YOUR GOAL. The expected output is the data below, character for character, without its pictures.

INFORMATION SUPPLIED.

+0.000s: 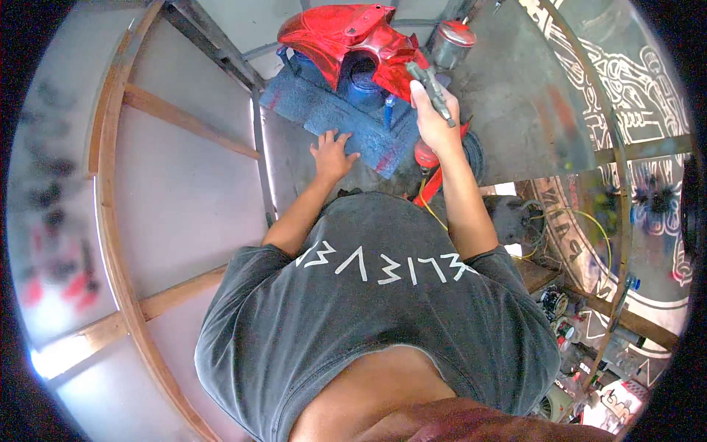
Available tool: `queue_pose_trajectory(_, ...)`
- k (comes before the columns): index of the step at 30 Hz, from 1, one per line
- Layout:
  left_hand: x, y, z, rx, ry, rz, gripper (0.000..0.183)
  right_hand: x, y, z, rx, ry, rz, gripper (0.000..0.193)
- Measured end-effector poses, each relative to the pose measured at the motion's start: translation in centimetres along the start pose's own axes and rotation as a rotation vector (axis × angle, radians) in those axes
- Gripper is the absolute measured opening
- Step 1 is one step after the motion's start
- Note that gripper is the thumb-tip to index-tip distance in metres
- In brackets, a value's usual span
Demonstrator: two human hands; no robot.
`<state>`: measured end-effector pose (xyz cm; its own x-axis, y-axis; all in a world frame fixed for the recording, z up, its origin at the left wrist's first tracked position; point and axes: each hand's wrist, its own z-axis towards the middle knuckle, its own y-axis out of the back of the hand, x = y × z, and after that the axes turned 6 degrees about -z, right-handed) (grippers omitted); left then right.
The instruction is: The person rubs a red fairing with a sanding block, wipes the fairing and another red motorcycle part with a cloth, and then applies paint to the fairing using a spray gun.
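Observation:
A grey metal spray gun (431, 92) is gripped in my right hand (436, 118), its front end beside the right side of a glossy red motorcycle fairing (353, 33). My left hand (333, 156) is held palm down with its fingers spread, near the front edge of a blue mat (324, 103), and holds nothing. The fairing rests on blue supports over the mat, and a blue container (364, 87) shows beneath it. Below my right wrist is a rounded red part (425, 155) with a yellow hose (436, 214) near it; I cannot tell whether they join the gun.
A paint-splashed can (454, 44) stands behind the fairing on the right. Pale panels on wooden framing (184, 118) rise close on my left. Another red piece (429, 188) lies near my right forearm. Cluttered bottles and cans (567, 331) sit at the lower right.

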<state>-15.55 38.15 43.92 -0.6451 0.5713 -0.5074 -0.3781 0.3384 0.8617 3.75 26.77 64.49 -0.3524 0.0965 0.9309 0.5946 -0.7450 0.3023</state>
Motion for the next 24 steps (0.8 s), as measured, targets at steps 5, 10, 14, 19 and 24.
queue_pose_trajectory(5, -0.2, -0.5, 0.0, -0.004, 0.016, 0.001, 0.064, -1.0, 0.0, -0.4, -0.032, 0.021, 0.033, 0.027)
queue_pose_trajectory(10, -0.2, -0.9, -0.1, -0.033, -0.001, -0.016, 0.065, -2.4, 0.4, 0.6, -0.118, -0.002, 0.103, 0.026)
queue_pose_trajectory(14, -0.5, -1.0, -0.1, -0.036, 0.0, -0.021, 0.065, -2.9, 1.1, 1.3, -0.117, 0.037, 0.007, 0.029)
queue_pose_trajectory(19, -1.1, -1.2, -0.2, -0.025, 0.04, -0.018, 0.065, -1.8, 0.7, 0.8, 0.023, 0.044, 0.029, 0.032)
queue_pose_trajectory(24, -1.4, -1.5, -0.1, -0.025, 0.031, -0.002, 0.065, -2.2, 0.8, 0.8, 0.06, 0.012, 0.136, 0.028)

EXERCISE ANSWER.
+0.000s: 
Available tool: `queue_pose_trajectory(_, ...)`
- k (comes before the columns): index of the step at 30 Hz, from 1, one per line
- Layout:
  left_hand: x, y, z, rx, ry, rz, gripper (0.000..0.183)
  right_hand: x, y, z, rx, ry, rz, gripper (0.000..0.193)
- Measured end-effector poses, each relative to the pose measured at the motion's start: translation in centimetres along the start pose's own axes and rotation as a rotation vector (axis × angle, radians) in those axes
- Gripper is the absolute measured opening
- Step 1 is one step after the motion's start
- Note that gripper is the thumb-tip to index-tip distance in metres
- In brackets, a value's usual span
Demonstrator: two human hands; no robot.
`<state>`: measured end-effector pose (xyz cm; its own x-axis, y-axis; all in a world frame fixed for the recording, z up, its origin at the left wrist's first tracked position; point and axes: each hand's wrist, its own z-axis towards the middle knuckle, its own y-axis out of the back of the hand, x = y × z, and after that the axes turned 6 degrees about -z, right-handed) (grippers omitted); left then right.
The instruction is: The person rubs a red fairing with a sanding block, wipes the fairing and another red motorcycle part with a cloth, and then applies paint to the fairing using a spray gun.
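Observation:
A grey metal spray gun (431, 92) is gripped in my right hand (436, 118), its front end beside the right side of a glossy red motorcycle fairing (353, 33). My left hand (333, 156) is held palm down with its fingers spread, near the front edge of a blue mat (324, 103), and holds nothing. The fairing rests on blue supports over the mat, and a blue container (364, 87) shows beneath it. Below my right wrist is a rounded red part (425, 155) with a yellow hose (436, 214) near it; I cannot tell whether they join the gun.
A paint-splashed can (454, 44) stands behind the fairing on the right. Pale panels on wooden framing (184, 118) rise close on my left. Another red piece (429, 188) lies near my right forearm. Cluttered bottles and cans (567, 331) sit at the lower right.
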
<state>-15.55 38.15 43.92 -0.6451 0.5713 -0.5074 -0.3781 0.3384 0.8617 3.75 26.77 64.49 -0.3524 0.0965 0.9309 0.5946 -0.7450 0.3023</state>
Motion for the next 24 steps (0.8 s), as measured, targets at steps 5, 10, 14, 19 and 24.
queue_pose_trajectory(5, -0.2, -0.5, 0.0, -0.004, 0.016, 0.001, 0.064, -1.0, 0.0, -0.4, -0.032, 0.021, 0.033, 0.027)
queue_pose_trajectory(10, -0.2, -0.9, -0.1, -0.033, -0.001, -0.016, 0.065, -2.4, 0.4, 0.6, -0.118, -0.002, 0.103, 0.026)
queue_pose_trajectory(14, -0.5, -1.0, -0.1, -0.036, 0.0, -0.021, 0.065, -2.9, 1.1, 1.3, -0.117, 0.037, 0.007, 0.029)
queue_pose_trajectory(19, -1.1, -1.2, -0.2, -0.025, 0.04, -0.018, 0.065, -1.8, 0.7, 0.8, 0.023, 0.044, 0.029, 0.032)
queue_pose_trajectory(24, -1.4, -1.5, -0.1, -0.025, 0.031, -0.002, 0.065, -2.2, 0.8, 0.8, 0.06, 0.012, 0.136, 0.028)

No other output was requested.